Segment Start: INFORMATION SHOWN
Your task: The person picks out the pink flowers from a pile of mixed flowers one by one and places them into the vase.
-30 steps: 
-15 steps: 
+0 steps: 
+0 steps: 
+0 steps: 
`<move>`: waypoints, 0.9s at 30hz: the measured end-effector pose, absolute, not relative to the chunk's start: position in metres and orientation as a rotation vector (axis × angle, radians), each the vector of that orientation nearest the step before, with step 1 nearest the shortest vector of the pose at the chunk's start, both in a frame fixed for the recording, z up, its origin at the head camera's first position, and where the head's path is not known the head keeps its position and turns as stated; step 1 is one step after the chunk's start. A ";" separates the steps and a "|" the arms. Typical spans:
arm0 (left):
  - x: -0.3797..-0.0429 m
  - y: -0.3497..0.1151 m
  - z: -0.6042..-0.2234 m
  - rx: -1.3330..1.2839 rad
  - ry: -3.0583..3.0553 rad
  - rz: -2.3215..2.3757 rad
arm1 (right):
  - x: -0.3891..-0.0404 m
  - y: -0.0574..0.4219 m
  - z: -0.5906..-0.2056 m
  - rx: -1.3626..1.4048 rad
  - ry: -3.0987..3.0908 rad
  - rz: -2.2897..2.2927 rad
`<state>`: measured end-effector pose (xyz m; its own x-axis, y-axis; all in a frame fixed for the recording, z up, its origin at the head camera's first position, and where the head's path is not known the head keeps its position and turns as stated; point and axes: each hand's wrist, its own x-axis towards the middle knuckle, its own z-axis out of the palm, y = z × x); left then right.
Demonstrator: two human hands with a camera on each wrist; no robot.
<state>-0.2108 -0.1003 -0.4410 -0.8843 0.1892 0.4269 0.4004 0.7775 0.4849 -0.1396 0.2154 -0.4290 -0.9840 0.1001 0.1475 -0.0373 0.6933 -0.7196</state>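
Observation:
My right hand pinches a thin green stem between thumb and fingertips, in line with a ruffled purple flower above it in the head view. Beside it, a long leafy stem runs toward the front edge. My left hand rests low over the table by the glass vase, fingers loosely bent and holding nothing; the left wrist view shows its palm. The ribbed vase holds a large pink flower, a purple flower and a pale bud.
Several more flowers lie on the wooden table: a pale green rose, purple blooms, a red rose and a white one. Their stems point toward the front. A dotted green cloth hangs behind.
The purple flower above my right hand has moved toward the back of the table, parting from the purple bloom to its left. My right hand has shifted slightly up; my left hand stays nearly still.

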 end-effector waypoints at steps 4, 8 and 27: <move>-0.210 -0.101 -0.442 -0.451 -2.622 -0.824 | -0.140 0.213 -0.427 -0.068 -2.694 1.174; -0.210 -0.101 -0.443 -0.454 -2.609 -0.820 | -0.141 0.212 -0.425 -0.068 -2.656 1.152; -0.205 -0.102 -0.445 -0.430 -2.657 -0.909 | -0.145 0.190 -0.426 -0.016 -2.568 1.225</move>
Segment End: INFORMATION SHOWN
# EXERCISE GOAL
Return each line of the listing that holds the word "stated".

# TASK RESULT
`<move>`: waypoints, 0.9s at 30hz: the measured end-effector pose, absolute, not relative to the chunk's start: position in metres and orientation as a rotation vector (axis × angle, radians), each the vector of that orientation nearest the step before, with step 1 nearest the shortest vector of the pose at the chunk's start, both in a frame fixed for the recording, z up, its origin at the head camera's first position, and where the head's path is not known the head keeps its position and turns as stated; step 1 is one step after the chunk's start. A ";" separates the steps and a "|" the arms. Typical spans:
`<state>`: measured end-effector pose (xyz m; its own x-axis, y-axis; all in a frame fixed for the recording, z up, its origin at the head camera's first position, and where the head's path is not known the head keeps its position and turns as stated; point and axes: each hand's wrist, its own x-axis towards the middle knuckle, its own z-axis out of the palm, y = z × x); left then right.

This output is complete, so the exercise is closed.